What needs to be done – Please retype all the data below exactly, line for line.

Source data –
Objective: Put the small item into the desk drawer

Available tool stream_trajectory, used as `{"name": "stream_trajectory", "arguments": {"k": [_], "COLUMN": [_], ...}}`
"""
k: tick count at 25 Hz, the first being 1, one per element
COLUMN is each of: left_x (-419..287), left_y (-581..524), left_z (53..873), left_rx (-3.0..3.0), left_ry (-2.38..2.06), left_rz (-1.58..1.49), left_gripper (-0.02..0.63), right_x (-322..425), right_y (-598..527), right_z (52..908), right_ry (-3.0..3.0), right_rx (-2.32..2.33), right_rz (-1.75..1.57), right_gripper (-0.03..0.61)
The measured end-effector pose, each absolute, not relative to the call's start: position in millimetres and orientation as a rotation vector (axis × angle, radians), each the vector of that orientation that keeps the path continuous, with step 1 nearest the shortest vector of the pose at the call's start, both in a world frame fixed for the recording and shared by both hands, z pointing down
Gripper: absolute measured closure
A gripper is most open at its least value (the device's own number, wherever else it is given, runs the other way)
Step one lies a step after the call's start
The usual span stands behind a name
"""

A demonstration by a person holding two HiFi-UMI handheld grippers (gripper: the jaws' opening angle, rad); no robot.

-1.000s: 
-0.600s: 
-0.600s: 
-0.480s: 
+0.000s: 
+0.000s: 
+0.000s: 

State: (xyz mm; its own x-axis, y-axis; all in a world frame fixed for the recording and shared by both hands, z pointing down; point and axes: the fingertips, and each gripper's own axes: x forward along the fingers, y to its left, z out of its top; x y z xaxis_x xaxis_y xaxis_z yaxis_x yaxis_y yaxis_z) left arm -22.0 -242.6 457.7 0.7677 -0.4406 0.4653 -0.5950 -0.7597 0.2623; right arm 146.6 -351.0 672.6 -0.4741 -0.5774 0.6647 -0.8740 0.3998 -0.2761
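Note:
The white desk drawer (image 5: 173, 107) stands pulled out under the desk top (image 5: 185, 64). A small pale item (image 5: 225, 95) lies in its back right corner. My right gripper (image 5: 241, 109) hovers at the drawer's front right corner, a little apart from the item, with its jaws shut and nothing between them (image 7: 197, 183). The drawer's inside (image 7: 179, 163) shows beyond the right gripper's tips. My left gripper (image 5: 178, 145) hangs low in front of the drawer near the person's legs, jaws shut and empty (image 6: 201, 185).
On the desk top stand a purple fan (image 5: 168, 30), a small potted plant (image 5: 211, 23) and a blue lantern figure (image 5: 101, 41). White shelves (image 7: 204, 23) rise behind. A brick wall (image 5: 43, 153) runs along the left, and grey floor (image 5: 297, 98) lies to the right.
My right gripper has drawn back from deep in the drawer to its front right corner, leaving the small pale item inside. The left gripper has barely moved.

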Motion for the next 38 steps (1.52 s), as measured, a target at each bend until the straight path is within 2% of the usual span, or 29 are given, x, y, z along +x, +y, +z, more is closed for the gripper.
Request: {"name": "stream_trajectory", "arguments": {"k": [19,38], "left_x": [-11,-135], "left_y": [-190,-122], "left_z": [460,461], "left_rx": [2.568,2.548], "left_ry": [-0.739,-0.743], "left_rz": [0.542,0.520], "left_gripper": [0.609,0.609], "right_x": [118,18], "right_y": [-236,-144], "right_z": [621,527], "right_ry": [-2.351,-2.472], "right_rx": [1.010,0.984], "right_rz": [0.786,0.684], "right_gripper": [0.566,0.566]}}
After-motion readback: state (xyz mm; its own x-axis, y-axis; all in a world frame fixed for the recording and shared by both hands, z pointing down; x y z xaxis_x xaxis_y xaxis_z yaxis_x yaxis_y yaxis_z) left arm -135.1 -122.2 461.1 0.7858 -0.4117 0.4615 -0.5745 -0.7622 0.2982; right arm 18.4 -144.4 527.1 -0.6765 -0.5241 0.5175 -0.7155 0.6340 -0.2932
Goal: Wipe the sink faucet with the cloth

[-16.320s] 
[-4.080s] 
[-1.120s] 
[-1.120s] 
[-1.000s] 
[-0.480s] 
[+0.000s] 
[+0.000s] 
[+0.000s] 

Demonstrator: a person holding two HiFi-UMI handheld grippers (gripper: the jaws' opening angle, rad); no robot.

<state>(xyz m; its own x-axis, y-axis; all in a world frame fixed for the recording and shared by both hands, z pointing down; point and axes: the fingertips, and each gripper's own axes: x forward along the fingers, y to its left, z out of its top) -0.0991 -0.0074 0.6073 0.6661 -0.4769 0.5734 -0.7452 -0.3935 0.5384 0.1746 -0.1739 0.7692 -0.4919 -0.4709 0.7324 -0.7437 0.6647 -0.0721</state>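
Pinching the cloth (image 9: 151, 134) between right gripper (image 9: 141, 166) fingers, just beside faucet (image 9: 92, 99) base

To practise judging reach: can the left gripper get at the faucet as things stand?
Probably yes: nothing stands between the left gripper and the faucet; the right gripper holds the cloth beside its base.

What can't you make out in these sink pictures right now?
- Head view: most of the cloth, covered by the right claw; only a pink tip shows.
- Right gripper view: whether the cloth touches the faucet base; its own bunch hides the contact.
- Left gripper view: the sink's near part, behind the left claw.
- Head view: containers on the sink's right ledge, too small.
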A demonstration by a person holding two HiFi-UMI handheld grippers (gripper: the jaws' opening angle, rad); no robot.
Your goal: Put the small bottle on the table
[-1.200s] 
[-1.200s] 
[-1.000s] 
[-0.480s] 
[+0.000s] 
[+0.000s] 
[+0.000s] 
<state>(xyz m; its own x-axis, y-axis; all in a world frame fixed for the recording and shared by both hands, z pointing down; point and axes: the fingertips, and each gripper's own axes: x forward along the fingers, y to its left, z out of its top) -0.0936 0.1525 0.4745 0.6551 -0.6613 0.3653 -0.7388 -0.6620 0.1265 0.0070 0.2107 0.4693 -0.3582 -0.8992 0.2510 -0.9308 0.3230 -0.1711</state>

Written solution –
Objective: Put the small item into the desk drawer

Available tool stream_trajectory, used as `{"name": "stream_trajectory", "arguments": {"k": [_], "COLUMN": [_], ...}}`
"""
k: tick count at 25 Hz, the first being 1, one per element
COLUMN is each of: left_x (-419..287), left_y (-581..524), left_z (53..873), left_rx (-3.0..3.0), left_ry (-2.38..2.06), left_rz (-1.58..1.49), left_gripper (-0.02..0.63), right_x (-322..425), right_y (-598..527), right_z (52..908), right_ry (-3.0..3.0), right_rx (-2.32..2.33), right_rz (-1.75..1.57), right_gripper (-0.03..0.61)
The measured end-effector pose, each absolute, not relative to the call's start: position in millimetres and orientation as a rotation vector (axis × angle, radians), each the vector of that orientation that keeps the path continuous, with step 1 nearest the shortest vector of the pose at the call's start, both in a world frame fixed for the recording and shared by both hands, z pointing down
Gripper: absolute measured closure
A gripper is most open at its least value (the device's own number, wherever else it is given, runs the other way)
Step one lies a step after the call's start
The usual span stands behind a name
"""

A demonstration by a person holding two HiFi-UMI handheld grippers (gripper: the jaws' opening angle, rad); no robot.

-1.000s: 
-0.600s: 
-0.600s: 
-0.480s: 
+0.000s: 
+0.000s: 
+0.000s: 

State: (xyz mm; its own x-axis, y-axis; all in a world frame fixed for the recording and shared by both hands, z pointing down; point and axes: the fingertips, and each gripper's own axes: x forward along the fingers, y to its left, z out of its top; x y z xaxis_x xaxis_y xaxis_z yaxis_x yaxis_y yaxis_z) left arm -22.0 -242.6 457.7 0.7677 -0.4406 0.4653 -0.5950 -0.7597 0.2623; right arm 146.6 -351.0 672.6 -0.4741 -0.5774 0.6647 -0.8740 0.3998 -0.2761
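Note:
The white desk drawer (image 5: 173, 107) stands pulled out under the desk top (image 5: 185, 64). A small pale item (image 5: 225, 95) lies in its back right corner. My right gripper (image 5: 241, 109) hovers at the drawer's front right corner, a little apart from the item, with its jaws shut and nothing between them (image 7: 197, 183). The drawer's inside (image 7: 179, 163) shows beyond the right gripper's tips. My left gripper (image 5: 178, 145) hangs low in front of the drawer near the person's legs, jaws shut and empty (image 6: 201, 185).
On the desk top stand a purple fan (image 5: 168, 30), a small potted plant (image 5: 211, 23) and a blue lantern figure (image 5: 101, 41). White shelves (image 7: 204, 23) rise behind. A brick wall (image 5: 43, 153) runs along the left, and grey floor (image 5: 297, 98) lies to the right.
My right gripper has drawn back from deep in the drawer to its front right corner, leaving the small pale item inside. The left gripper has barely moved.
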
Motion for the next 38 steps (1.52 s), as measured, a target at each bend until the straight path is within 2% of the usual span, or 29 are given, x, y, z along +x, +y, +z, more is closed for the gripper.
Request: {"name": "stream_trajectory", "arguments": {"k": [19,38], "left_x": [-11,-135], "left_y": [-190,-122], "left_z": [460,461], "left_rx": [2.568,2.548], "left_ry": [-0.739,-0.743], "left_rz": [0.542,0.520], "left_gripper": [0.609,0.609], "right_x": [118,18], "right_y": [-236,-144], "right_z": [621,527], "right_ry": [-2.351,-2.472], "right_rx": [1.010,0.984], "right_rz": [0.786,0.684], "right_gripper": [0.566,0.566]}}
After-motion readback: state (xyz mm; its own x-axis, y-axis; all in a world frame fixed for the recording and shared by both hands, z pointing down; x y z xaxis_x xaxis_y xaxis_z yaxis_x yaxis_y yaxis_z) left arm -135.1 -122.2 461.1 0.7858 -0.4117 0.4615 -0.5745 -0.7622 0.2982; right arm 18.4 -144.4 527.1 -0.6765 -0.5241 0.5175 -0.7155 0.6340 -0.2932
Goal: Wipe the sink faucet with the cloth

[-16.320s] 
[-4.080s] 
[-1.120s] 
[-1.120s] 
[-1.000s] 
[-0.480s] 
[+0.000s] 
[+0.000s] 
[+0.000s] 

Demonstrator: a person holding two HiFi-UMI handheld grippers (gripper: the jaws' opening angle, rad); no robot.

<state>(xyz m; its own x-axis, y-axis; all in a world frame fixed for the recording and shared by both hands, z pointing down; point and axes: the fingertips, and each gripper's own axes: x forward along the fingers, y to its left, z out of its top) -0.0991 -0.0074 0.6073 0.6661 -0.4769 0.5734 -0.7452 -0.3935 0.5384 0.1746 -0.1739 0.7692 -0.4919 -0.4709 0.7324 -0.7437 0.6647 -0.0721</state>
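Pinching the cloth (image 9: 151, 134) between right gripper (image 9: 141, 166) fingers, just beside faucet (image 9: 92, 99) base

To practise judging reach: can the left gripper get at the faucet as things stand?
Probably yes: nothing stands between the left gripper and the faucet; the right gripper holds the cloth beside its base.

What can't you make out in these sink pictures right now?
- Head view: most of the cloth, covered by the right claw; only a pink tip shows.
- Right gripper view: whether the cloth touches the faucet base; its own bunch hides the contact.
- Left gripper view: the sink's near part, behind the left claw.
- Head view: containers on the sink's right ledge, too small.
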A demonstration by a person holding two HiFi-UMI handheld grippers (gripper: the jaws' opening angle, rad); no robot.
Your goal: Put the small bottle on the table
[-1.200s] 
[-1.200s] 
[-1.000s] 
[-0.480s] 
[+0.000s] 
[+0.000s] 
[+0.000s] 
<state>(xyz m; its own x-axis, y-axis; all in a world frame fixed for the recording and shared by both hands, z pointing down; point and axes: the fingertips, and each gripper's own axes: x forward along the fingers, y to its left, z out of its top) -0.0936 0.1525 0.4745 0.6551 -0.6613 0.3653 -0.7388 -0.6620 0.1265 0.0070 0.2107 0.4693 -0.3582 -0.8992 0.2510 -0.9308 0.3230 -0.1711</state>

The answer has now been finished.